With sour beers all the rage, breweries—at the behest of their customers and in search of new flavors and new challenges—are intent on producing truly native” beers that use the most hyperlocal of ingredients: namely, yeast harvested by the brewers themselves. The most famous of this new wave of Danish breweries is undoubtedly Mikkeller, founded by a teacher who used his school’s facilities to explore various brewing techniques, and went on to borrow other breweries’ equipment – and their brewers – to produce a vast range of beers. These sessions can be used to test new products, to assess the impact of a new brewing ingredient or method in an existing product, to learn more about a beer’s shelf life and how its flavor evolves over time, and to get an idea of how the brewery’s beers compare to other similar products on the market.
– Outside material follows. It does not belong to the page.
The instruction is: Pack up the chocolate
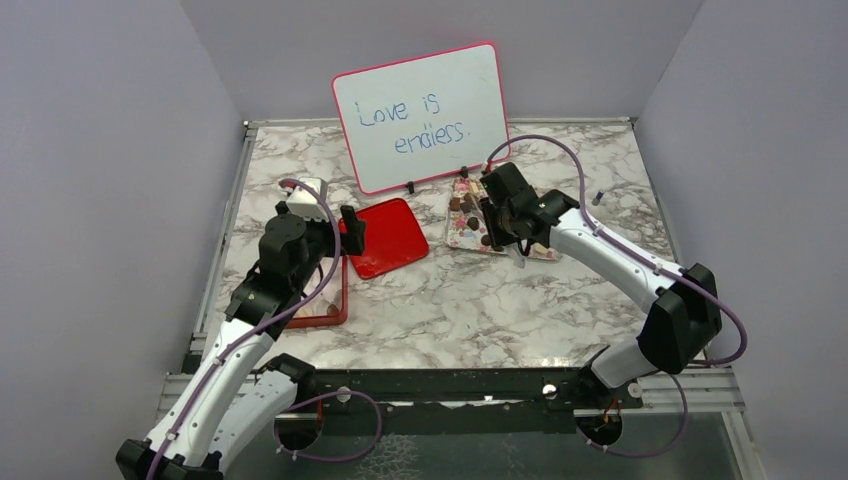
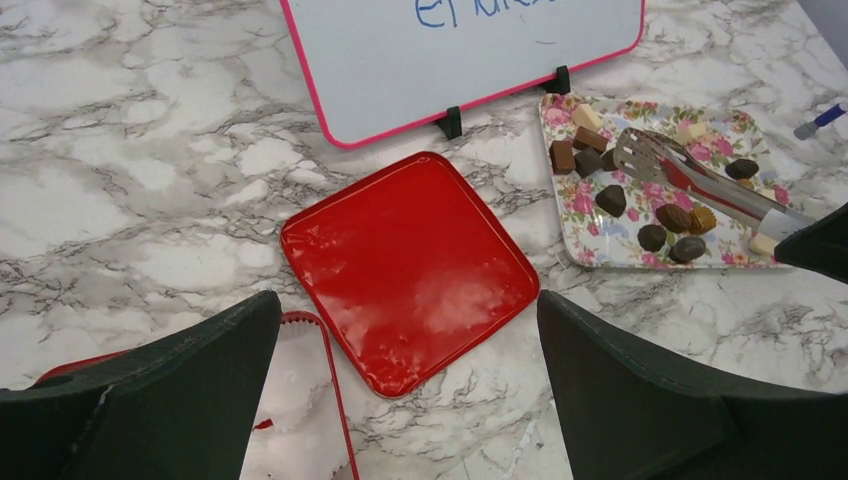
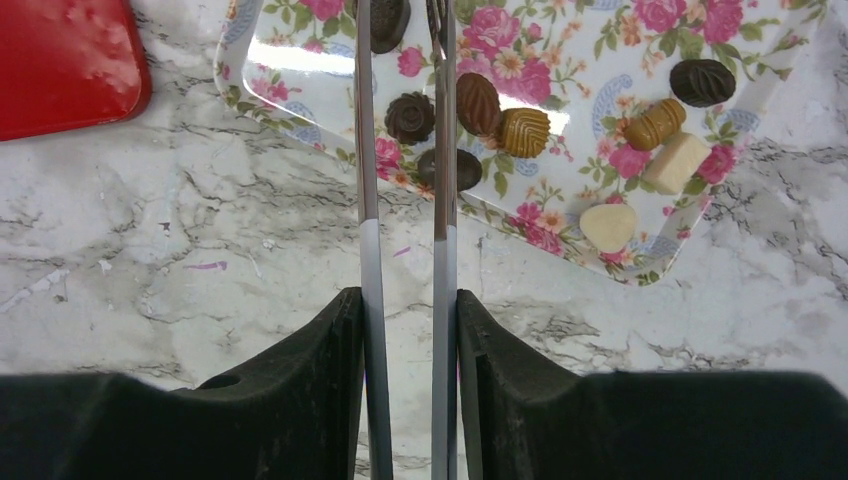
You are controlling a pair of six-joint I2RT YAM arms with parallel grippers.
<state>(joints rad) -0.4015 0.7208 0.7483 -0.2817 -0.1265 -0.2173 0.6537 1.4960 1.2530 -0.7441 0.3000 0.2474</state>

In these categories you will find every testing tool you will ever need for brewing beer like all types of digital and analog thermometers, hydrometers, refractometers and pH water testing. The water used in the brewing process can have a noticeable effect on a beer’s flavor, as various breweries have discovered when expanding into other geographic regions. Oak barrels are not must-have homebrewing equipment, but if you’re looking to play around with new tools and new ways to add flavor, barrel fermentation or aging is an interesting option.
One of the factors that can affect the quality and flavor profile of alcohol is its pH — in other words, how acidic it is. When brewing beer, at every stage, whether it be mash, wort or beer, pH matters. The idea that yeast was a microorganism that worked on wort to produce beer led to the isolation of a single yeast cell by Emil Christian Hansen Pure yeast cultures allow brewers to pick out yeasts for their fermentation characteristics, including flavor profiles and fermentation ability. (Some fundamental scientific tools originated in breweries, too: Scientists at
the Carlsberg brewery in Copenhagen developed the pH scale in 1909, and the statistical staple known as the student’s t-test was devised by a brewer at Guinness around the same time.)